■ Description of the task
Nothing but an exact repeat of the data, with pictures removed, belongs in the answer.

■ Stored data
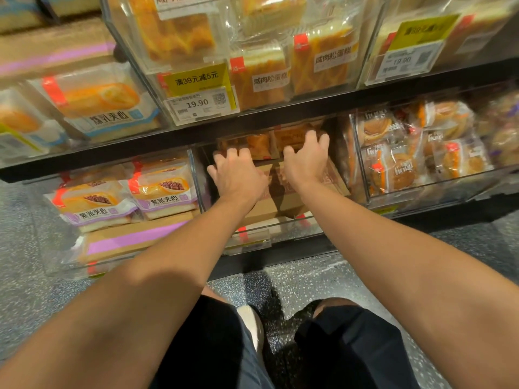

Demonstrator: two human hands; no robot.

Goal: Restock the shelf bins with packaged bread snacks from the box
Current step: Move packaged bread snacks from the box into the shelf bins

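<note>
Both my hands reach into the middle clear bin (280,228) on the lower shelf. It holds brown packaged bread snacks (259,144), stacked toward the back and lying flat in front. My left hand (238,175) lies palm down on the left packets, its fingers spread and bent over their top. My right hand (306,160) presses with spread fingers on the right packets, fingertips against a packet (292,137) at the back. The grip under either palm is hidden. No box is in view.
The black shelf edge (280,119) hangs just above my hands. On the left a bin holds purple-labelled sandwich breads (163,189). A bin of round buns (404,153) stands to the right. Cake packs and price tags (200,103) fill the upper shelf. My knees and the speckled floor (280,279) are below.
</note>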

■ Response to the task
Demonstrator: two human hands; no robot.

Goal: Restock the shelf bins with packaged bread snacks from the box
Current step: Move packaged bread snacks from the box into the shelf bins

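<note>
Both my hands reach into the middle clear bin (280,228) on the lower shelf. It holds brown packaged bread snacks (259,144), stacked toward the back and lying flat in front. My left hand (238,175) lies palm down on the left packets, its fingers spread and bent over their top. My right hand (306,160) presses with spread fingers on the right packets, fingertips against a packet (292,137) at the back. The grip under either palm is hidden. No box is in view.
The black shelf edge (280,119) hangs just above my hands. On the left a bin holds purple-labelled sandwich breads (163,189). A bin of round buns (404,153) stands to the right. Cake packs and price tags (200,103) fill the upper shelf. My knees and the speckled floor (280,279) are below.
</note>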

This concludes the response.